Расслабленный алгоритм с добавлением маржи - Википедия - Margin-infused relaxed algorithm
Расслабленный алгоритм с добавлением маржи (MIRA)[1] это машинное обучение алгоритм, онлайн алгоритм за мультиклассовая классификация проблемы. Он предназначен для изучения набора параметров (вектора или матрицы) путем обработки всех данных обучающих примеров один за другим и обновления параметров в соответствии с каждым обучающим примером, так что текущий обучающий пример правильно классифицируется с помощью поле против неверных классификаций не меньше их потерь.[2] Изменение параметров сведено к минимуму.

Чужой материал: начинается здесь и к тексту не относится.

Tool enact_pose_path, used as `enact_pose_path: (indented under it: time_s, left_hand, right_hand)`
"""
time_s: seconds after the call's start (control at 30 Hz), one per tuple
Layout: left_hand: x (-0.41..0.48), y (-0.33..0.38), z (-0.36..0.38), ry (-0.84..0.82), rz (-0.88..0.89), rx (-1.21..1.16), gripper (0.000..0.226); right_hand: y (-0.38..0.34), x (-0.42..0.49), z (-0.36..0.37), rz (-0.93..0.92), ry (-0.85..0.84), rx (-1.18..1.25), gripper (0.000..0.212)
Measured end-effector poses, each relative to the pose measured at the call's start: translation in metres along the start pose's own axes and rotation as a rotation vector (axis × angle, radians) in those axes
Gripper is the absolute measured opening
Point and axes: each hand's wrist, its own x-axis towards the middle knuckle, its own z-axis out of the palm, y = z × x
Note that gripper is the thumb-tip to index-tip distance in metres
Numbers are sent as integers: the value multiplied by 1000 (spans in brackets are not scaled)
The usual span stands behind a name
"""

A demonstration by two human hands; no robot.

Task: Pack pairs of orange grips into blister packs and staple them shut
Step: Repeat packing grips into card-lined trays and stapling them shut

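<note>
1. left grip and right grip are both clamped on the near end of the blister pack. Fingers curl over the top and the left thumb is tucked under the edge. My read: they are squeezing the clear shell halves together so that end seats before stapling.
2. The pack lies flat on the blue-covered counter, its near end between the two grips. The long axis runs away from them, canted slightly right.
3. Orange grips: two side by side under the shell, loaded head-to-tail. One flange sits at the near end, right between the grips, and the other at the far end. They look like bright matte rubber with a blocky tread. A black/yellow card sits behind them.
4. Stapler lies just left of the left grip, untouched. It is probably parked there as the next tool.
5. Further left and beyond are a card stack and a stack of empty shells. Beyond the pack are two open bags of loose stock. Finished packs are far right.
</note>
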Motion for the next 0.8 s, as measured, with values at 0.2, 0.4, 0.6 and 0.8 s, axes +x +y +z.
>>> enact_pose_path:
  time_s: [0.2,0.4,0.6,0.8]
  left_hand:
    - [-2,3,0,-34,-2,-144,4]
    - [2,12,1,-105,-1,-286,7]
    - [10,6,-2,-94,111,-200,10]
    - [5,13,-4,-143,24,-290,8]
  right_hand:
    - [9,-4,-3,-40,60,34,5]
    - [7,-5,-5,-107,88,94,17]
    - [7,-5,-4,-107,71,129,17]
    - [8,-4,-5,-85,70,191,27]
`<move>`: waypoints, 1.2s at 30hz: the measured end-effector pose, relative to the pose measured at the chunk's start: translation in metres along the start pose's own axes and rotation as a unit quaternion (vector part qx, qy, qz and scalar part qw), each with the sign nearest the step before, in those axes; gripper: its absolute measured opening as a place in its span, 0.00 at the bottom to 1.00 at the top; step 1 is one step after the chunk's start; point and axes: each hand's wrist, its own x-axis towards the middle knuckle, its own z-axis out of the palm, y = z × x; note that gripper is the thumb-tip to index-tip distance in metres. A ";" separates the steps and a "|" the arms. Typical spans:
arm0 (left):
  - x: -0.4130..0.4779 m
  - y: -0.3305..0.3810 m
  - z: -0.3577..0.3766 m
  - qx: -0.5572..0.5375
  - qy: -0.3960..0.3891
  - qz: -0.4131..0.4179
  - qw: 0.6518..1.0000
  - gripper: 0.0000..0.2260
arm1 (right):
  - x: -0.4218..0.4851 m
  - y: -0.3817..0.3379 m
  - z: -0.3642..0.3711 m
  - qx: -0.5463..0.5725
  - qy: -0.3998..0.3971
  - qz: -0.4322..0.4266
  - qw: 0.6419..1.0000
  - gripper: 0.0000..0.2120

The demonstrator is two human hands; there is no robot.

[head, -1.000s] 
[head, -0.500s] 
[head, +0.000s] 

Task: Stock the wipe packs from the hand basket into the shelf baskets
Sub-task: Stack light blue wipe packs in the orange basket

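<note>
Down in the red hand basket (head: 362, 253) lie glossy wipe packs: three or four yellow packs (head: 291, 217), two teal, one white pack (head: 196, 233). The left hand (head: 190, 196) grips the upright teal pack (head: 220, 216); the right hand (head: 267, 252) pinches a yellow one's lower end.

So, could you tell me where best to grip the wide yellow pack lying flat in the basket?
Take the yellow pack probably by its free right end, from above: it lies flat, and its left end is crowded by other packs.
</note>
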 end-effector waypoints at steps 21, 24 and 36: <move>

Двухклассная версия под названием двоичная МИРА[1] упрощает алгоритм, не требуя решения квадратичное программирование проблема (см. ниже). При использовании в один против всех конфигурации, двоичный MIRA может быть расширен до мультиклассового ученика, который приближается к полному MIRA, но может быть быстрее обучен.
Ход алгоритма[3][4] выглядит следующим образом:
Алгоритм МИРА Вход: Примеры обучения Выход: Набор параметров
← 0, ← 0 за ← 1 к за ← 1 к ← обновить в соответствии с ← конец для конец для возвращаться
- «←» означает назначение. Например, "самый большой ← элемент"означает, что стоимость самый большой изменяет стоимость элемент.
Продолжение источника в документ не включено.